TAR Napoli, 07.05.2026 n. 2926
6.- Il Consiglio di Stato (Sez. V, 23/02/2026, n. 1438) ha invero di recente osservato, con approfondita quanto persuasiva motivazione, che (anche) il ‘nuovo’ soccorso istruttorio disciplinato dall’art. 101, d.lgs. n. 36/2023 sia attivabile nel caso di omessa produzione del D.G.U.E. (il caso esaminato riguardava il mancato caricamento nella busta amministrativa telematica del D.G.U.E. della mandante del R.T.I. aggiudicatario, allegato alla domanda di partecipazione a firma congiunta di mandante e mandataria).
6.1.- Siffatta impostazione interpretativa assume rilievo decisivo ai fini della reiezione della prima censura articolata dalla società ricorrente.

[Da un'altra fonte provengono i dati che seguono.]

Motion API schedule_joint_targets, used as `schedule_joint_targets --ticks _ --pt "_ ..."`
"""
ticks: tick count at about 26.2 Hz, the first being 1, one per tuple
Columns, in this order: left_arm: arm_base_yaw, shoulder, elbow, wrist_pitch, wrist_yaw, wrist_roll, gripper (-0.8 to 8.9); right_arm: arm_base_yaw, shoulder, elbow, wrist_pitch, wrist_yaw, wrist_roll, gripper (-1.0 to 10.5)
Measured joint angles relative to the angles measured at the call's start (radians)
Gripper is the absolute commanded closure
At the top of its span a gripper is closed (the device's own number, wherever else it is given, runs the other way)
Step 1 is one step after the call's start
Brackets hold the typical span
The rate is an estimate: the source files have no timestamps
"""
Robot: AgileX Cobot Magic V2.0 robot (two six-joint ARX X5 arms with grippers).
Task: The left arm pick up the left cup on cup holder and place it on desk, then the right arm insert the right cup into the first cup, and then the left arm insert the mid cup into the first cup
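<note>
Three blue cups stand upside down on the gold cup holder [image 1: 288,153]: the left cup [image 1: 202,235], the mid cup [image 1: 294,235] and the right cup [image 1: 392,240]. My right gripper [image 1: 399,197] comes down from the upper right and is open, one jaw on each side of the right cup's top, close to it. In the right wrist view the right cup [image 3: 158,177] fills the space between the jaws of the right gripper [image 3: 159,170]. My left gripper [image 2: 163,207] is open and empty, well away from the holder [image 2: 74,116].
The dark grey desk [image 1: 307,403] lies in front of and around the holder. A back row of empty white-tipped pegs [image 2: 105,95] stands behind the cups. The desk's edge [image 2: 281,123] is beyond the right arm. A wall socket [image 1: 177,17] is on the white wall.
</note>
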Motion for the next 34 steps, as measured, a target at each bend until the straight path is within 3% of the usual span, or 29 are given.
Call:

6.1.1.- La riconosciuta legittimità dell’attivazione del soccorso istruttorio allo scopo di sanare l’omessa produzione del D.G.U.E. di un concorrente, infatti, non può che riverberarsi, elidendola, sulla fondatezza della doglianza – analoga a quella disattesa dal Consiglio di Stato – con cui l’odierna ricorrente contesta la violazione dell’art. 101, comma 1, d.lgs. n. 36/2023 per avere la S.A. richiesto al consorzio controinteressato di trasmettere i D.G.U.E. dei progettisti del R.T.P dal medesimo indicato.
La censura, pertanto, per le stesse ragioni esposte dal Consiglio di Stato con il relativo precedente (da intendersi qui richiamato a tutti gli effetti ai sensi dell’art. 74 cod.proc.amm.) non può che essere disattesa.